Previous recipients of the award, now in its seventh year, include Grammy Award-winning saxophonist and composer Wayne Shorter, big-band trumpet player Snooky Young and film composer Johnny Mandel.

Glickman said nominating Burrell was an easy decision because of his extensive body of work and collaborations with jazz icons such as Tony Bennett, Nat King Cole, Herbie Hancock and Louis Armstrong.

Burrell has been prominent in the jazz community since his recording debut as part of Dizzy Gillespie’s big band in 1951. He also composed the pieces to Dee Dee Bridgewater’s 1998 Grammy Award-winning album “Dear Ella.”

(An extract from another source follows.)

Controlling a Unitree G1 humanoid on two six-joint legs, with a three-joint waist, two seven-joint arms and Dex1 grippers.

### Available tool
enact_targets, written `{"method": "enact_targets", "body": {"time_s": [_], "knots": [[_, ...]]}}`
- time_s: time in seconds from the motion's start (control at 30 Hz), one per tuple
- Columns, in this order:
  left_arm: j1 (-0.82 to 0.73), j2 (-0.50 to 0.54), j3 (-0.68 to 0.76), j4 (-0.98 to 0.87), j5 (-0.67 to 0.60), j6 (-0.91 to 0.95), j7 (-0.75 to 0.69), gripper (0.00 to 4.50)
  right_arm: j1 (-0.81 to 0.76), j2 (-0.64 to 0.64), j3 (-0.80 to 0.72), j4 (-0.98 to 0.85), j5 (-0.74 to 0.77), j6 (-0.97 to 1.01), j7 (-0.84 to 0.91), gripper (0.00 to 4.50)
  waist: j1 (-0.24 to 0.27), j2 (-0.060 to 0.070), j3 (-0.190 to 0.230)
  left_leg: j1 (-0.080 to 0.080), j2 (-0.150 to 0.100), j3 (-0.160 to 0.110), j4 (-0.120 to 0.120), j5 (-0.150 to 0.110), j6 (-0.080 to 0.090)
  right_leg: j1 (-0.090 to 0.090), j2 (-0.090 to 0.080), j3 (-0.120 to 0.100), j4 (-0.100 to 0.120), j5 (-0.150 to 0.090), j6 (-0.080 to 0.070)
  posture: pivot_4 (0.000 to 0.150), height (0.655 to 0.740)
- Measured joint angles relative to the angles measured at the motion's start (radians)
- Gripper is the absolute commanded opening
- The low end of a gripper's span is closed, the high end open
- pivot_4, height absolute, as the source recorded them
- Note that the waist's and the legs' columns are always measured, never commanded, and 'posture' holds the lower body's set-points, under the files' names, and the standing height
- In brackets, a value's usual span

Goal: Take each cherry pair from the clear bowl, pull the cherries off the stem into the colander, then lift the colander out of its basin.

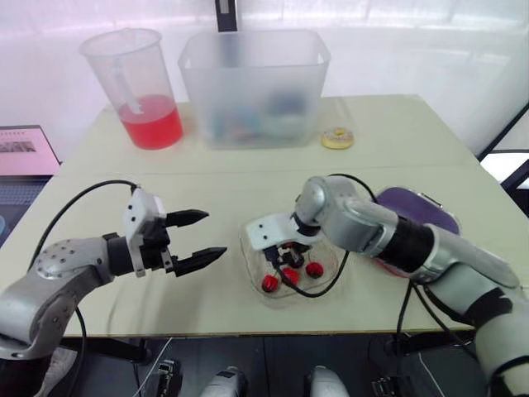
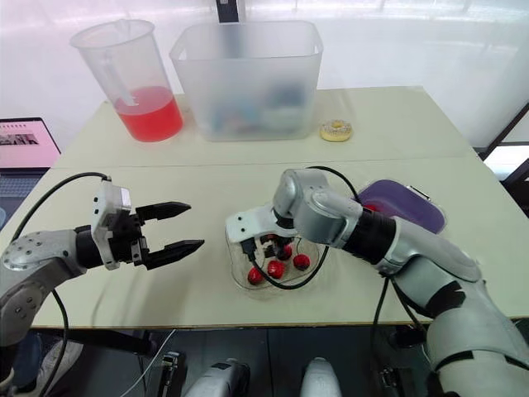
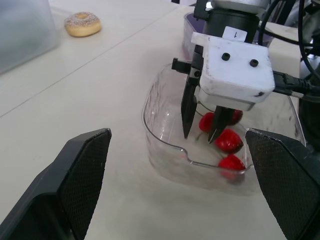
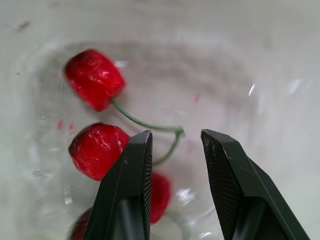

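The clear bowl (image 1: 250,248) sits near the table's front edge with several red cherries (image 1: 290,275) in it. My right gripper (image 1: 289,260) points down into the bowl, open, with its fingertips just above the cherries. In the right wrist view a cherry pair (image 4: 95,85) on a green stem (image 4: 145,124) lies just past the open fingers (image 4: 131,175), and nothing is between them. My left gripper (image 1: 215,234) hovers open and empty to the left of the bowl. The purple colander (image 1: 430,211) in its basin stands to the right, partly hidden behind my right arm.
At the back stand a pitcher of red liquid (image 1: 145,91) and a frosted tub (image 1: 252,87), with a doughnut (image 1: 337,138) to the tub's right. A screen (image 1: 25,150) sits off the table's left side. A black cable loops over the bowl.
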Motion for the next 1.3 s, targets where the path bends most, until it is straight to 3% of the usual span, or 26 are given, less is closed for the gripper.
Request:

As a UCLA music professor and authority on pianist Duke Ellington, Burrell recorded interpretations of Ellington’s works titled “Ellington is Forever” in 1975 and created the first university course dedicated to Ellington’s works in 1978.

“You look at some of these classic recordings and somehow, (Burrell) always pops up,” Glickman said. “He’s still in the classroom, still recording – that’s a huge component of what we want to acknowledge.”

Burrell will receive the award during the first half of the event, which will also feature a video tribute highlighting Burrell’s decades-long career.

Burrell will perform in the second half with his big band, the Los Angeles Jazz Orchestra Unlimited. Glickman said seeing Burrell live will be inspiring to students of jazz history, as Burrell is a living link to notable pioneers of modern jazz.

“(Burrell) is 84 years young,” Glickman said. “We just want to say thank you for all that he’s done for LA, all that he’s done for jazz.”

Compiled by Shreya Aiyar, A&E senior staff.